Problem to work on
Print the data below exactly, but only the lines from the one containing "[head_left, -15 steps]" down to the one containing "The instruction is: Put", inclusive.

(Data for review Opens)

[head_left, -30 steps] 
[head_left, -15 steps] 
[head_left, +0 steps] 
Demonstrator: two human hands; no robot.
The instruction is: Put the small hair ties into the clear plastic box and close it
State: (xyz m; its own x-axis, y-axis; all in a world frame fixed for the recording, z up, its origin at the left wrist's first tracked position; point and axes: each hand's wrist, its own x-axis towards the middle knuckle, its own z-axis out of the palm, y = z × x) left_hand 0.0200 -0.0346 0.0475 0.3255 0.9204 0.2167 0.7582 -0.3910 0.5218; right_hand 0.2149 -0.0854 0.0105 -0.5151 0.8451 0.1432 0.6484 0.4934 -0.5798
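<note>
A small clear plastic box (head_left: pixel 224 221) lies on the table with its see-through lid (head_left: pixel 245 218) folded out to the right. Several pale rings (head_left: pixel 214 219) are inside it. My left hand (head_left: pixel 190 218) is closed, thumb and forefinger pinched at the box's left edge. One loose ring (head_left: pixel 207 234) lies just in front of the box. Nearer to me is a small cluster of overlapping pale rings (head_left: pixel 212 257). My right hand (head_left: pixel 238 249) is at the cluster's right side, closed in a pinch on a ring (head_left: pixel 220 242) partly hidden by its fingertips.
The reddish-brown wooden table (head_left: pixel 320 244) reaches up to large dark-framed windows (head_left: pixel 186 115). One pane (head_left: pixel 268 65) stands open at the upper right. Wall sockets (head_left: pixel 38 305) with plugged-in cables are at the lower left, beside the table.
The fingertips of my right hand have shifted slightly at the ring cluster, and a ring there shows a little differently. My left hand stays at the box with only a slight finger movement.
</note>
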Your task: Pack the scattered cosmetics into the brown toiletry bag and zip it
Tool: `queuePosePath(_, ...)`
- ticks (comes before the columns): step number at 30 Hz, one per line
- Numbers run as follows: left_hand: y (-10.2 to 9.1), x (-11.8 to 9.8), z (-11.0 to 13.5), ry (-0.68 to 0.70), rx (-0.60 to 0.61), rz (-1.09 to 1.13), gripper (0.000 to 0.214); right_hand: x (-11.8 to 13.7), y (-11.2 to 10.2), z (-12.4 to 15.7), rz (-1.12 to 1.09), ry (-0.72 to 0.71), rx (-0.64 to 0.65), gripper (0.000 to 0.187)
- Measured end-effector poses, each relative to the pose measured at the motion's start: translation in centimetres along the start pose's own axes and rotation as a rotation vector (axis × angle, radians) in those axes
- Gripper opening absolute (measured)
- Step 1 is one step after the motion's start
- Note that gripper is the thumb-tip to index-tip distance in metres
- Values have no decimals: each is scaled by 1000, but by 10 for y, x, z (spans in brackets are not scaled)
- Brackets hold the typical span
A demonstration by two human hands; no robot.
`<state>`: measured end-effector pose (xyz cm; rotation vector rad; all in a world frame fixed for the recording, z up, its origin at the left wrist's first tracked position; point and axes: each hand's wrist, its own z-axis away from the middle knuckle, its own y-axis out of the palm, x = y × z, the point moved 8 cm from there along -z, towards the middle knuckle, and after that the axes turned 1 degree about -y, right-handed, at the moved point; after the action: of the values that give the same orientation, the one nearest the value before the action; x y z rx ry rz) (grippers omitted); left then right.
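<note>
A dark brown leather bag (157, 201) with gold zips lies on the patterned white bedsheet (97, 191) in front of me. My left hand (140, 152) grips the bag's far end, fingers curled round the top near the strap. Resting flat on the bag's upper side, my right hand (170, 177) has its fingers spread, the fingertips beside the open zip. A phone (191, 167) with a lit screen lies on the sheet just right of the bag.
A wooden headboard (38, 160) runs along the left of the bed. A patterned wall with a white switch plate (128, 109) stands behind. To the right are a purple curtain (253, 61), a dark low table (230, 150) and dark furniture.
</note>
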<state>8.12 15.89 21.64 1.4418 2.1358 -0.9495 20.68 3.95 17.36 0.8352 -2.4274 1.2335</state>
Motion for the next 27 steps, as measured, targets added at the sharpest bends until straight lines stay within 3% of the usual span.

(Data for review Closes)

Result of this exercise
[head_left, -15 steps] 
[head_left, +0 steps] 
Demonstrator: two human hands; no robot.
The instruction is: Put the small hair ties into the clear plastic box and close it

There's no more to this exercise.